We're seeing people change experiment branches in bug 1037595. Right now we're not sure what's happening, but my current theory is that there's a race condition as described in that bug: I can imagine this happening in this scenario: we are starting the experiment at about the same time we're saving the experiment cache to disk here: http://hg.mozilla.org/mozilla-central/annotate/75f66f8cb99f/browser/experiments/Experiments.jsm#l954 We may end up interleaving the call which sets the dirty flag in the middle of that: http://hg.mozilla.org/mozilla-central/annotate/75f66f8cb99f/browser/experiments/Experiments.jsm#l645 which would leave us not knowing that the cache was dirty, and never re-saving it. That race is actually fairly likely, given that we will have just activated the experiment. It may be sufficient to just move the "this._dirty" set from line 955 to 953, but in that case we probably want to catch any exceptions writing the file and reset the state to dirty.

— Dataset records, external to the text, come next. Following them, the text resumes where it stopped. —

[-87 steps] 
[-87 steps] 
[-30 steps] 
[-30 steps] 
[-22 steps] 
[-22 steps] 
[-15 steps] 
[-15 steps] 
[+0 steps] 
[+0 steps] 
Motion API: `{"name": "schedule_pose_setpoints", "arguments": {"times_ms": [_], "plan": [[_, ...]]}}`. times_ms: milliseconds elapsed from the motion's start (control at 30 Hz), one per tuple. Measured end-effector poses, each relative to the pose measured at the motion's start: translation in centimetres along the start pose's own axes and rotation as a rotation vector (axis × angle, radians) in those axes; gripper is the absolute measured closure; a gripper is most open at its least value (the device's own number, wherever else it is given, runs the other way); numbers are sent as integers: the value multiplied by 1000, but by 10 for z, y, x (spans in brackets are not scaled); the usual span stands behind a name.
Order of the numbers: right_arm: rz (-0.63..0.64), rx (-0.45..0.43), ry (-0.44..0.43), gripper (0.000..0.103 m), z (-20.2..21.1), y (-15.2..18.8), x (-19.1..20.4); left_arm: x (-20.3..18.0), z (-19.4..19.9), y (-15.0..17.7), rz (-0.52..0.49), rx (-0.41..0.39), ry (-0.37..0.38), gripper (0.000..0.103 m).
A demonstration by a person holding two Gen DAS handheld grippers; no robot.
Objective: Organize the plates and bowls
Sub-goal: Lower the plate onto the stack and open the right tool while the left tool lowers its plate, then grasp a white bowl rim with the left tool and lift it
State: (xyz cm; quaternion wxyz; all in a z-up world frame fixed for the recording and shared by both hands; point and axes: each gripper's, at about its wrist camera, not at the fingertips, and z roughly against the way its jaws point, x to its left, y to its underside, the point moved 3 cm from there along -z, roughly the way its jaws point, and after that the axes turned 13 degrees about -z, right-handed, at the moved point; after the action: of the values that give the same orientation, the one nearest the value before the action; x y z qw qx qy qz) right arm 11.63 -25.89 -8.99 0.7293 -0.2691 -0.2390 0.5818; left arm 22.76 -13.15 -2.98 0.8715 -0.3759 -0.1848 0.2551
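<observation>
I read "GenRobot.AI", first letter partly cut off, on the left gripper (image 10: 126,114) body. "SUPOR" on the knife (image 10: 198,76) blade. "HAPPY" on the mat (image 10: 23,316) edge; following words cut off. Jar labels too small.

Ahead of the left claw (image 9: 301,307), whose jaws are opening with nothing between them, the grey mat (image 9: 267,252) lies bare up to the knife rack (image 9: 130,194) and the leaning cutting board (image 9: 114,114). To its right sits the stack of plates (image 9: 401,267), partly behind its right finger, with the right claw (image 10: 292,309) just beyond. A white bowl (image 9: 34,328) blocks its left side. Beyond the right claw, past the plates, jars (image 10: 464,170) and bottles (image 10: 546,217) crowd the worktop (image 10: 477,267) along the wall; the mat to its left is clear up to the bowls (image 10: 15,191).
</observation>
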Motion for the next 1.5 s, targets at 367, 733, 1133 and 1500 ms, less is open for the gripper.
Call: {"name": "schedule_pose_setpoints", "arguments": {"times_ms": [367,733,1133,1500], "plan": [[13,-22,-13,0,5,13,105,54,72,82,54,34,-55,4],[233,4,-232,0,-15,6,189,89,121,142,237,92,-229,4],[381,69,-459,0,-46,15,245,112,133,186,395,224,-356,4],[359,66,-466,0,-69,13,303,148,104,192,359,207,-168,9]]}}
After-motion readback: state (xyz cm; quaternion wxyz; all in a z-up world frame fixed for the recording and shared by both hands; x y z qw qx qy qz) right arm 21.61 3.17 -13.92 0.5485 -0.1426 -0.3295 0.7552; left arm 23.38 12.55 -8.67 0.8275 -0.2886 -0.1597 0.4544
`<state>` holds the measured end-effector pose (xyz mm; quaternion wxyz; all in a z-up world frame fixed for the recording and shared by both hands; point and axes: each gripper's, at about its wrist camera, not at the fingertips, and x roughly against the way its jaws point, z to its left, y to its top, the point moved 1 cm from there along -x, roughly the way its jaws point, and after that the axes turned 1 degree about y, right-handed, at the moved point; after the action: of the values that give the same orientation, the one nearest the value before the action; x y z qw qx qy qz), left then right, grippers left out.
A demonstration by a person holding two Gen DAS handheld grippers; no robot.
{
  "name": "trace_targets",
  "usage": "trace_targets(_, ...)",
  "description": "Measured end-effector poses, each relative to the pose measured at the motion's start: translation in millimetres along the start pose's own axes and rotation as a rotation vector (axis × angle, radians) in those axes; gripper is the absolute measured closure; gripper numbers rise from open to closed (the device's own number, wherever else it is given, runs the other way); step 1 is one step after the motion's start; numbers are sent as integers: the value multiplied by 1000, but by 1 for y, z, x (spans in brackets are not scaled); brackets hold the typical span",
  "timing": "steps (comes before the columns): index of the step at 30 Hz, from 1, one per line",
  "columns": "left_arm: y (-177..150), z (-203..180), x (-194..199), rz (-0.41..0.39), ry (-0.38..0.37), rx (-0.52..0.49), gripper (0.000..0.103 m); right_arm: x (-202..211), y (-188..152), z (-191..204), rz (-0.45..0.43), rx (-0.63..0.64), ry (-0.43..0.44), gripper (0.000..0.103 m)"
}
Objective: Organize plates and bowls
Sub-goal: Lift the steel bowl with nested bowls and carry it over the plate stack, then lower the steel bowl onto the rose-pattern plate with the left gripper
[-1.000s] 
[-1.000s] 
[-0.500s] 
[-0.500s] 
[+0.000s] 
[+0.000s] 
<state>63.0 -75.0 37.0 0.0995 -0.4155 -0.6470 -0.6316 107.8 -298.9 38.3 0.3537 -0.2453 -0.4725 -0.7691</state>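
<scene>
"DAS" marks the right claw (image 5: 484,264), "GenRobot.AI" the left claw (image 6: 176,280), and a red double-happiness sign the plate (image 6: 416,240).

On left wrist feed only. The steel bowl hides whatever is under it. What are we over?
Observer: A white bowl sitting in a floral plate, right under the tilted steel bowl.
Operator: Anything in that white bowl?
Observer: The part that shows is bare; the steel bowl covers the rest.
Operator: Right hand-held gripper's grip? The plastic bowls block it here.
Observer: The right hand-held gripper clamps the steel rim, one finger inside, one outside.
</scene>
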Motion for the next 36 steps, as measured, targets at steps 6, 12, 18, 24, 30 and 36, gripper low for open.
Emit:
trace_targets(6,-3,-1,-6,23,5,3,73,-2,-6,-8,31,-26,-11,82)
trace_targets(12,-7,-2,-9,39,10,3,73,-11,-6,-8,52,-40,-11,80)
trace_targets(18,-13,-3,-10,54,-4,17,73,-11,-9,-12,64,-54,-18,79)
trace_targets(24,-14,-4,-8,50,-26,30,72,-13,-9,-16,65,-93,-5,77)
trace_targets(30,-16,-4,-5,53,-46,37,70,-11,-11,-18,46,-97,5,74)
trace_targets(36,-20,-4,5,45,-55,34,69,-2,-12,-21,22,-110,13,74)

Are there any issues with waiting on the main task (which triggers the save to cache), i.e. "yield this._mainTask" from setExperimentBranch()? I'd rather not have different functions on each others implementation details if possible.
That introduces potentially significant delay in a function that is only bound by disk load time. It would block on any HTTP reload of the manifest. I don't think the dirty flag is an implementation detail: it's a marker that we need to save the cache to disk, and in this case we're racing on it.
Hi Steven, can you mark this bug as [qa+] or [qa-] for verification.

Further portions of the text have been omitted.